With one in six UK homes already at risk of flooding, projected to rise to one in four by 2050, the effort is a practical response to intensifying climate impacts. The programme will use proven interventions such as rewetting bogs, reshaping eroded peat and creating ponds to hold water higher in the catchment, reducing peak flows downstream.
The approach is designed to deliver co-benefits: cutting carbon emissions from degraded peatlands, improving water quality and rebuilding habitats for threatened species.
Getting bogged down
Work has begun on the Migneint blanket bog, one of Wales’s largest and most biodiverse upland peatland systems. Over the next three years, a £180,000 project will restore around 12 hectares of severely eroded peat.
Contractors are reprofiling peat hags, installing peat dams and creating shallow pools to raise the water table and encourage the return of sphagnum moss. Rewetting is expected to reduce carbon loss from exposed peat and slow runoff into tributaries of the Afon Conwy, where heavy rainfall can trigger flooding through the Conwy Valley.
Peatlands cover 10% of the UK’s total land area, but Defra estimates that 87% of England’s peatlands are degraded. Key drivers of peatland damage include changing weather patterns, land-use change for business purposes and peat extraction.
The ecological benefits of the Migneint blanket bog project, alongside flood prevention, include softer, wetter ground to support wading birds and boost invertebrate life.

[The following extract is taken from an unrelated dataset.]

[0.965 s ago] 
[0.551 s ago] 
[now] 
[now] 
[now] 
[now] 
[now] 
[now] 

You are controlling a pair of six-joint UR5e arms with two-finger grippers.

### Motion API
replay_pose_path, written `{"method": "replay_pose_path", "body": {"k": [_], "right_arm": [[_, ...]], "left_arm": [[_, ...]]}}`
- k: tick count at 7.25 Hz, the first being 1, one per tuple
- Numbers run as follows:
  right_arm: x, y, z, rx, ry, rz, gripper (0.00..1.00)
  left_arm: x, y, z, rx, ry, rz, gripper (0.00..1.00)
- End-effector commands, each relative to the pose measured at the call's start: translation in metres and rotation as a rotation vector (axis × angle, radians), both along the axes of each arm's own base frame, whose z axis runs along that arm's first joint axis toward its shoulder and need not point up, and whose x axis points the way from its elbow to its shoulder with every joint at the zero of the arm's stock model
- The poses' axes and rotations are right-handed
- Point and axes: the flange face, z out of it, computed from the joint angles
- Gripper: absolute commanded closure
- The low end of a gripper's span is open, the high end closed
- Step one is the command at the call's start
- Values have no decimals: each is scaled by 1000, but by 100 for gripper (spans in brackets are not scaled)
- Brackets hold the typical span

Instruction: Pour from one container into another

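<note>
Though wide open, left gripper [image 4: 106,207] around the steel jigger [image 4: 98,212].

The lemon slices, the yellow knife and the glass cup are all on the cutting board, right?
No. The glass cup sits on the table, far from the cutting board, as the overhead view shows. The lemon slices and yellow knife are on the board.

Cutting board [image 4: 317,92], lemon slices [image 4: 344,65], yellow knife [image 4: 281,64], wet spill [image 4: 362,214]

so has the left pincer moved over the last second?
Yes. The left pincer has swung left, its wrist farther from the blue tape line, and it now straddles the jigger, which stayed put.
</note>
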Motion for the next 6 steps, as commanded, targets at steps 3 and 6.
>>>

Early signs of landscape recovery are expected by summer 2026 as vegetation establishes.
Restoration will pause in spring to protect ground-nesting birds.
The Migneint activity builds on years of peatland work under the Uwch Conwy project and contributes to long-term goals for the Special Area of Conservation, returning it to be a healthy and functional blanket bog – a wetland rich in wildlife.
Working alongside the community, tenant farmers and others, demonstrates investment in nature will directly circle back to supporting the communities for generations to come.
UK flood risks rising
A recent analysis by the Infrastructure Policy Advancement (IPA) think tank has warned that flood clean-up and recovery could cost UK councils up to £566m each year as extreme climate risks increase.
In an examination of data from 382 districts, the IPA found that 57% of councils’ sewer systems had been overwhelmed in the last decade, pointing to critical gaps in infrastructure capacity amid intensifying weather patterns.
Admiral are investing in natural flood management solutions to strengthen flood resilience for people and nature. Protecting people’s homes means taking action beyond insurance by building understanding and resilience to the impact of the changing climate and extreme weather events.